Assigned task: From the listing below, pull out every line where the string "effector" appears.

Given information:
# # # # # # #

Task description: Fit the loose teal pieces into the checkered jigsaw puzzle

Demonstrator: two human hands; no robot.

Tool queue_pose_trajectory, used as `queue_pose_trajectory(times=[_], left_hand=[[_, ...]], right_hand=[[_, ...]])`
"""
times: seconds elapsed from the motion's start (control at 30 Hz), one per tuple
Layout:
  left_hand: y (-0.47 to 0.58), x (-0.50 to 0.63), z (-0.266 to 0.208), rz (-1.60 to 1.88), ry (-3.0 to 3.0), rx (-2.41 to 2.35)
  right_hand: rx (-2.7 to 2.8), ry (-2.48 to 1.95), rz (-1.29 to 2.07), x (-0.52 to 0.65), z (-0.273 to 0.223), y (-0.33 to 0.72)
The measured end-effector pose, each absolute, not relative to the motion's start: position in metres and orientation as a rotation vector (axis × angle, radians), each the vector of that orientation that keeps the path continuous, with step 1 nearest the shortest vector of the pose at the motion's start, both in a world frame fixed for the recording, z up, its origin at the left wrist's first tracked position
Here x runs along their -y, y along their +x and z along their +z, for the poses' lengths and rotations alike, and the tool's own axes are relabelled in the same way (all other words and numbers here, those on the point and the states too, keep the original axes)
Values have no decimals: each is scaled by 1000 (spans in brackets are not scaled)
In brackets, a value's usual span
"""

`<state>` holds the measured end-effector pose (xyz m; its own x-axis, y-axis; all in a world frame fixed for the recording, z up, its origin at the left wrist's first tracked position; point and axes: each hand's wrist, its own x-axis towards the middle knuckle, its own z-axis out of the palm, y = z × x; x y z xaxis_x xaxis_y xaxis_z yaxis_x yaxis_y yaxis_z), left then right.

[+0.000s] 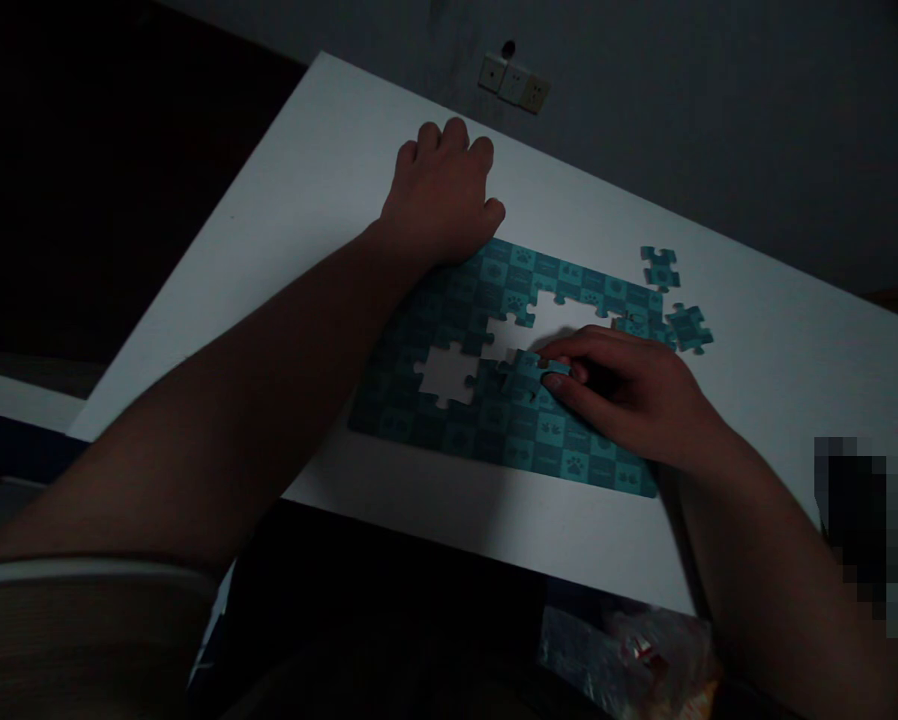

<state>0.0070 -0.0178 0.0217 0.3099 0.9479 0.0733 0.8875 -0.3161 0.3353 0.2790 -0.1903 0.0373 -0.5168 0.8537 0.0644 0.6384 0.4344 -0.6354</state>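
Note:
A teal jigsaw puzzle (569, 460) printed with paw marks and squares lies on the white table, with gaps in its middle and left part. My right hand (636, 390) is over its right half, thumb and fingers pinching a teal puzzle piece (528, 375) that is tilted above the puzzle. My left hand (441, 190) rests at the puzzle's far left edge, palm down, fingers bent and a little apart, thumb out to the side; it holds nothing. Two loose pieces, one puzzle piece (660, 268) and another puzzle piece (689, 328), lie beyond the far right corner.
The white table (794, 350) stands by a grey wall with sockets (514, 84). A clear plastic bag (629, 660) is below the near edge. The room is dim, and a blurred-out patch (869, 530) covers the right side.

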Motion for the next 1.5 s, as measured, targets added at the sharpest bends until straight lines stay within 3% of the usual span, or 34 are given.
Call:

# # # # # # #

Expected answer:
The measured end-effector pose, each absolute, not relative to the motion's start: position in metres and orientation as a rotation vector (axis × angle, radians), each the vector of that orientation that keeps the path continuous, with step 1 nearest the shortest vector of the pose at the motion's start, both in a world frame fixed for the recording, z up, its origin at the left wrist's first tracked position
`<state>` holds the measured end-effector pose (xyz m; its own x-axis, y-axis; all in a world frame fixed for the recording, z up, its origin at the left wrist's first tracked position; point and axes: each hand's wrist, its own x-axis towards the middle knuckle, its own z-axis out of the palm, y = z × x; x y z xaxis_x xaxis_y xaxis_z yaxis_x yaxis_y yaxis_z), left then right.

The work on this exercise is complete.